__What is needed__. Retype, word for word, every line of the records below starting at the one that contains "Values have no" and ending at the one that contains "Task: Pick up"; include both of those lines and nothing more.

__Dataset content__.

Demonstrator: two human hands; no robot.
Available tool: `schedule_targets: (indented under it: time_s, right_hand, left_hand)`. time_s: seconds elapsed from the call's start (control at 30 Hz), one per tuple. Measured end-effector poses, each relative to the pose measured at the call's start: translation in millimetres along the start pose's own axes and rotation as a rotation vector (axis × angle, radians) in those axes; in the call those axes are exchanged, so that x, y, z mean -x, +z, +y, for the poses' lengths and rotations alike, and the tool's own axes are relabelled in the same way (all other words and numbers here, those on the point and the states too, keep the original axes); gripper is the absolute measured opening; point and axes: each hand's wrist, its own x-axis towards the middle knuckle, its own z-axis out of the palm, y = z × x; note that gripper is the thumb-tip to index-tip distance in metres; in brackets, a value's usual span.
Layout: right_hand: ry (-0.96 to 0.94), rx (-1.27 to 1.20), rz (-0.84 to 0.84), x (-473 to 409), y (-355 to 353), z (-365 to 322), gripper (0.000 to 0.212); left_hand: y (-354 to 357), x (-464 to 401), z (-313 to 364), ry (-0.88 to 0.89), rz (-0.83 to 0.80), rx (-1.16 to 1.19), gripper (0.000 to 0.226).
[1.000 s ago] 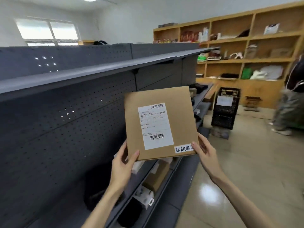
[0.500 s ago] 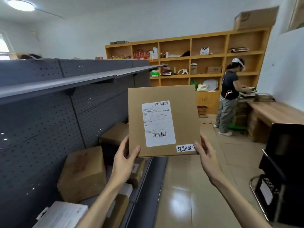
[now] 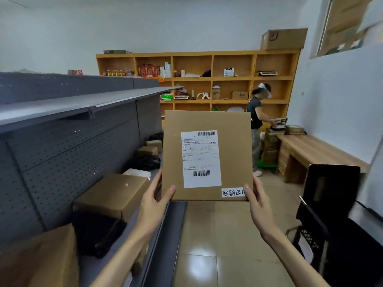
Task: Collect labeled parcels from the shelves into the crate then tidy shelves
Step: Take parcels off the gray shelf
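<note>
I hold the flat parcel (image 3: pixel 207 155) upright over the tiled aisle (image 3: pixel 207 245), my left hand (image 3: pixel 154 200) gripping its lower left corner, my right hand (image 3: pixel 256 200) its lower right. The black crate (image 3: pixel 323 235) stands at the aisle's right edge; its contents are hidden. Boxes (image 3: pixel 113 193) crowd the grey shelf (image 3: pixel 87 266) on my left.

Your left hand (image 3: pixel 152 206) and right hand (image 3: pixel 258 206) are bare, no gloves or rings visible. Both forearms show no sleeves. Nails look short, though blur makes that uncertain.
</note>
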Motion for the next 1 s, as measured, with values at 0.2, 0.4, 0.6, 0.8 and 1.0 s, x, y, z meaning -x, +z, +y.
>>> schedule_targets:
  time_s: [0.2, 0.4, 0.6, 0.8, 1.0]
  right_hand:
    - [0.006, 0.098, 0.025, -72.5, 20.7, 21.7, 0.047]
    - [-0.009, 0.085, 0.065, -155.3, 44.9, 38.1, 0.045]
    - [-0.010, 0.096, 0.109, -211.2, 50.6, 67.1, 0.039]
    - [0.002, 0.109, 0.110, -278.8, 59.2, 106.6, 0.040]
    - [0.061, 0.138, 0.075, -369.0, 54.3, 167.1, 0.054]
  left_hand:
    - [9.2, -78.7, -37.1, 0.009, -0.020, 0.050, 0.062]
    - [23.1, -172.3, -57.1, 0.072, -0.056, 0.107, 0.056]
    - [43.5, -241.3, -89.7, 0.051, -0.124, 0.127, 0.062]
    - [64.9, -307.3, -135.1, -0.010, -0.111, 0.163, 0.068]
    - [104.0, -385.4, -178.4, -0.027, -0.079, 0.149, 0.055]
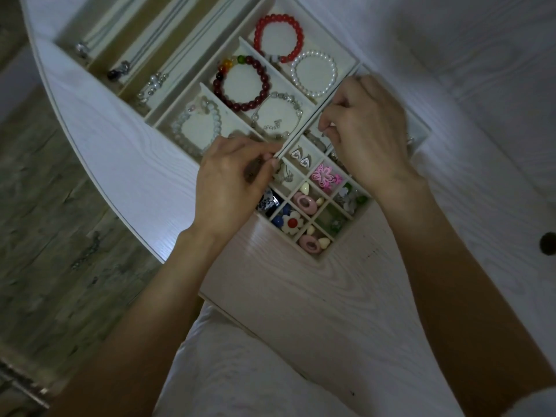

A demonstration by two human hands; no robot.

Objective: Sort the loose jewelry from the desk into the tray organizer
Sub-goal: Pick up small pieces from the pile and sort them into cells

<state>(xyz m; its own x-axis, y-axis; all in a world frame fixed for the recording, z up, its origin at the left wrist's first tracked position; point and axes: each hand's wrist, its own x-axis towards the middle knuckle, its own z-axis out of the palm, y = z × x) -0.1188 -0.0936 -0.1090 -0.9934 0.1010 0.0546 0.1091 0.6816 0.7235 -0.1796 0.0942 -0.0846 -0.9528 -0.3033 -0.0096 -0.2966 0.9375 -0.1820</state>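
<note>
Dim light throughout. A white wood-grain table (126,164) with a rounded edge is seen from above; grey plank floor (45,206) lies to the left, and a white cloth (240,371) shows at the near edge. A small dark round spot (548,243) is noted on the table at far right. A cream tray (325,257) sits on the table, divided into long slots, wider bays and a grid of small cells. Necklaces (150,82) lie in the long slots. In the bays are found a red bracelet (278,37), a pearl bracelet (314,73), a dark red bracelet (242,82), a silver bracelet (278,114) and a pale bracelet (195,127). The cells hold small pieces: a pink flower (323,174), pink ovals (305,203), a white flower with a red centre (291,222). Both hands are held over the grid. The left hand (231,182) has its fingers curled, thumb and forefinger pinched at a divider; what is held cannot be told. The right hand (370,130) is curled, its fingertips pinching a small thin metal piece (329,127) above the upper cells.
</note>
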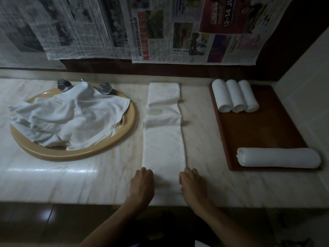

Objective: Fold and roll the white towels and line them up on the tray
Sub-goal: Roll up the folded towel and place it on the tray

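Note:
A white towel (164, 132), folded into a long narrow strip, lies on the marble counter and runs away from me. My left hand (141, 184) rests at the strip's near left edge, fingers curled down onto it. My right hand (191, 184) sits at the near right edge in the same way. Whether either hand pinches the cloth is hidden. On the brown wooden tray (260, 129) at the right, three rolled towels (235, 98) stand side by side at the far end. One larger roll (278, 157) lies crosswise at the near end.
A heap of loose white towels (71, 114) fills a beige round sink (85, 152) at the left, with chrome tap handles (104, 88) behind it. Newspaper sheets (178, 29) hang on the back wall. A tiled wall (306, 97) borders the tray's right side.

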Demonstrator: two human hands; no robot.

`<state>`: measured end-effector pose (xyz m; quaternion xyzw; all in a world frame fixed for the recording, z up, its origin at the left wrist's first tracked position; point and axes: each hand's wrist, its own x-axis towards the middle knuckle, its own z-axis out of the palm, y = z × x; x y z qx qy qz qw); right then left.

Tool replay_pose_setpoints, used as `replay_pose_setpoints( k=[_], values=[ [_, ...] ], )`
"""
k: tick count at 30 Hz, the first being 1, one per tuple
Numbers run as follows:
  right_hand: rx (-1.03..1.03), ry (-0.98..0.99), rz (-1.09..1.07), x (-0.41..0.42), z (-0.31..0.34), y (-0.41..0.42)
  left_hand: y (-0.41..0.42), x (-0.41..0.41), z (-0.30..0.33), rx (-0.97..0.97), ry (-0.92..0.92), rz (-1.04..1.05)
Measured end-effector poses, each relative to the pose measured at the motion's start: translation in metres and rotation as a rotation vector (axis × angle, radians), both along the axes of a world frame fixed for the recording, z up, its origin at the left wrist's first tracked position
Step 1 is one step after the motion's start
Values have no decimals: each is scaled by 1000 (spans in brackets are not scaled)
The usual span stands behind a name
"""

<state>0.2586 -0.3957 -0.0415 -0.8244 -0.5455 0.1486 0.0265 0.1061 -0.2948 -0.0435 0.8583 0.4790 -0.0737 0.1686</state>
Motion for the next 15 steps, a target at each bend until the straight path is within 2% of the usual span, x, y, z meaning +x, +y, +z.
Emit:
replay_pose_setpoints(
  k=[4, 10, 15],
  values=[
    [201, 31, 88, -8, -17, -13, -18, -20, -10, -13, -90, -133],
    [430, 112, 175, -9, -36, -38, -14, -52, -35, 30, -350, -330],
    [447, 147, 272, 6, -45, -36, 5, -61, -35, 52, -349, -510]
  ],
)
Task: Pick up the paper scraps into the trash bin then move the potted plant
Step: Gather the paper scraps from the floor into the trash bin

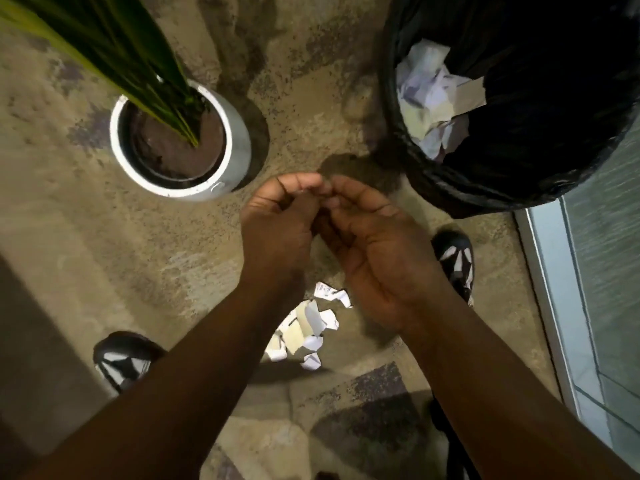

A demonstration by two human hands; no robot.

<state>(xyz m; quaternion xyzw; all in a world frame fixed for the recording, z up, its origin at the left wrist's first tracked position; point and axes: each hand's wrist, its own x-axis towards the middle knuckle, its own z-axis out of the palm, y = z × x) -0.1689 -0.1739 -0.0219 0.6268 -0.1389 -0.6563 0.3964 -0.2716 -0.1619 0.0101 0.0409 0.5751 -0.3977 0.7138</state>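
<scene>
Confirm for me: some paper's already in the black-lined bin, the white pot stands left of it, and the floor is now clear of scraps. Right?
Not quite. The head view shows paper scraps still lying on the floor between the shoes. The rest holds: paper sits in the black-lined bin, and the white pot stands left of it.

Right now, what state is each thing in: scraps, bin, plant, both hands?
paper scraps on the floor: loose pile, not yet picked up
trash bin: open, black liner, crumpled paper already inside
potted plant: upright on the floor, untouched
left hand: fingers curled, nothing visibly held
right hand: fingers curled, fingertips meeting the left's; contents unclear
</scene>
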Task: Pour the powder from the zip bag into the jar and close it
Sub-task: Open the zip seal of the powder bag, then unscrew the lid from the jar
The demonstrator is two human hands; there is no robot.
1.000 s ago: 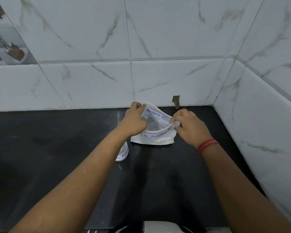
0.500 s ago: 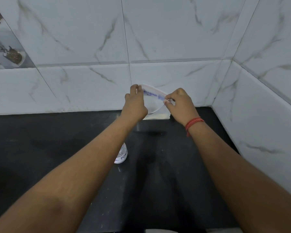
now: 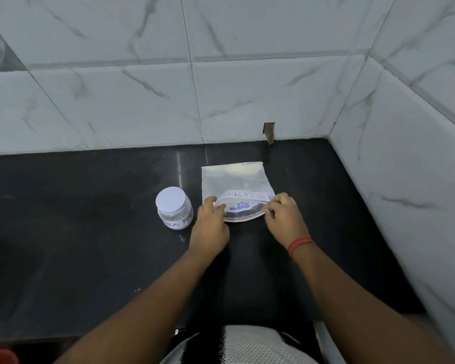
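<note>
Fingertips of left hand (image 3: 211, 227) hidden under zip bag (image 3: 237, 190).

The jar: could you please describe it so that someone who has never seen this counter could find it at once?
On the black countertop in the tiled corner, look just left of the flat zip bag that both hands are holding at its near edge. The jar stands upright there, small, clear and round, with a white lid on and blue handwriting on its label.

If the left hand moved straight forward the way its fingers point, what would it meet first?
The left hand already touches the open mouth of the clear plastic zip bag; going on, it would probably push into that bag.
</note>
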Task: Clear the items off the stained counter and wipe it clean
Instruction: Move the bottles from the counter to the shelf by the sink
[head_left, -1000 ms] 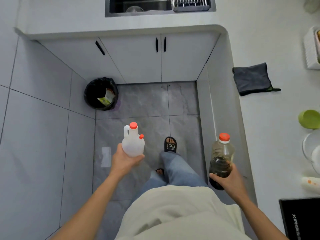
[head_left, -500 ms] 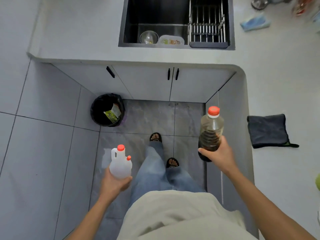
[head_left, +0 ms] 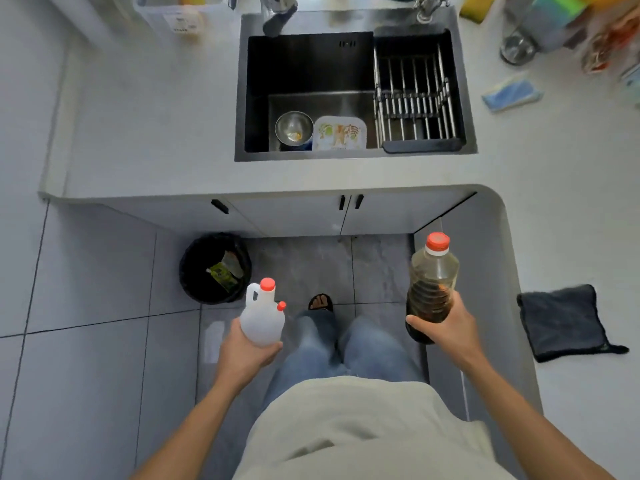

__Your response__.
Values have no decimals: each is scaled by 1000 (spans in brackets are not scaled)
The usual span stands behind a name
"""

<state>0.2586 -0.3957 -0.0415 -0.8244 -0.5455 0.1486 0.0265 0.1061 -0.2948 -0.0435 0.8583 0.4790 -0.0737 0.1686</state>
Motion for the next 15 steps, a target at each bend until the straight path is within 2% of the usual span, x, y, z meaning +x, +y, +z.
Emit:
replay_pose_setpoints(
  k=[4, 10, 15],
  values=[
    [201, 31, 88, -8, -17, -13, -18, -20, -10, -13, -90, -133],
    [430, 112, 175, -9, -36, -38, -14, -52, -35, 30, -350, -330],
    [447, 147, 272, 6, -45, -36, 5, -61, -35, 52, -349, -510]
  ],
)
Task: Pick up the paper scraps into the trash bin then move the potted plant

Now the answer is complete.